### EXERCISE DETAILS
Images are not part of the copy; write out the rest of the data exactly as given.

+++++

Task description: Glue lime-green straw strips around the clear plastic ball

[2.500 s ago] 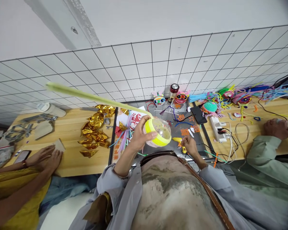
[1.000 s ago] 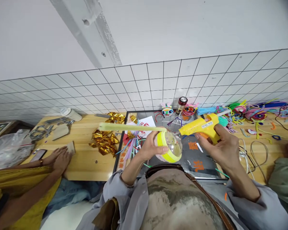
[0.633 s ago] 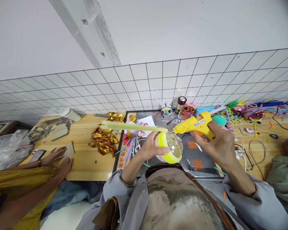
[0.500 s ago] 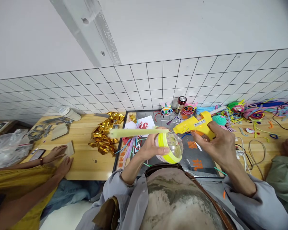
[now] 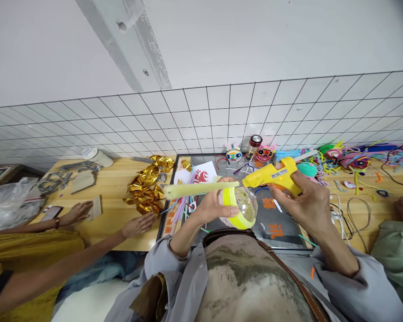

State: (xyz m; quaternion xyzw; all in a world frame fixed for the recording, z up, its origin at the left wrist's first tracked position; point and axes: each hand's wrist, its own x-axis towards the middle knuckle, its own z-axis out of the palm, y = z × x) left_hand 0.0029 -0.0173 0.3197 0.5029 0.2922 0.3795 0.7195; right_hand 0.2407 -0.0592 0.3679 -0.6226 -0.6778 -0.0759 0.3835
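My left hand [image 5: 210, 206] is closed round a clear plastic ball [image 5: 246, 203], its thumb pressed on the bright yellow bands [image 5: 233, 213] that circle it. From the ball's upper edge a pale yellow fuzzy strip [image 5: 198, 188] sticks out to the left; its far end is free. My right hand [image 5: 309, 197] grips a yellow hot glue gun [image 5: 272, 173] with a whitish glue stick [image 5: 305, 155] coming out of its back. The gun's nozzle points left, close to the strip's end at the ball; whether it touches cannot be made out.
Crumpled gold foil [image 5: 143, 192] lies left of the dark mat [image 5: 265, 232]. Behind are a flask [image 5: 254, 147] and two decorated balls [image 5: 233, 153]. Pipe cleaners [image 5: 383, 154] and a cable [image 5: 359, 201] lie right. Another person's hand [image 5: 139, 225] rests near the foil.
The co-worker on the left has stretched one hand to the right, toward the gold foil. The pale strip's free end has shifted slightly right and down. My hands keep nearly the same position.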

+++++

### RESPONSE TO THIS EXERCISE
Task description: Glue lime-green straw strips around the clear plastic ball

[2.500 s ago] 
[1.000 s ago] 
[0.633 s ago] 
[0.500 s ago] 
[now] 

State: (xyz m; quaternion xyzw; all in a world frame fixed for the recording, z up, its origin at the left wrist's first tracked position; point and axes: each hand's wrist, its own x-axis towards the middle knuckle, its own z-axis out of the palm, y = z × x) left_hand 0.0029 -0.0173 0.3197 0.5029 0.2922 0.3795 0.7195; right_hand 0.2407 -0.0592 0.3679 -0.6226 -0.6778 -0.0759 0.3835
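My left hand [image 5: 210, 206] is closed round a clear plastic ball [image 5: 246, 203], its thumb pressed on the bright yellow bands [image 5: 233, 213] that circle it. From the ball's upper edge a pale yellow fuzzy strip [image 5: 198, 188] sticks out to the left; its far end is free. My right hand [image 5: 309, 197] grips a yellow hot glue gun [image 5: 272, 173] with a whitish glue stick [image 5: 305, 155] coming out of its back. The gun's nozzle points left, close to the strip's end at the ball; whether it touches cannot be made out.
Crumpled gold foil [image 5: 143, 192] lies left of the dark mat [image 5: 265, 232]. Behind are a flask [image 5: 254, 147] and two decorated balls [image 5: 233, 153]. Pipe cleaners [image 5: 383, 154] and a cable [image 5: 359, 201] lie right. Another person's hand [image 5: 139, 225] rests near the foil.
The co-worker on the left has stretched one hand to the right, toward the gold foil. The pale strip's free end has shifted slightly right and down. My hands keep nearly the same position.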

The output is complete.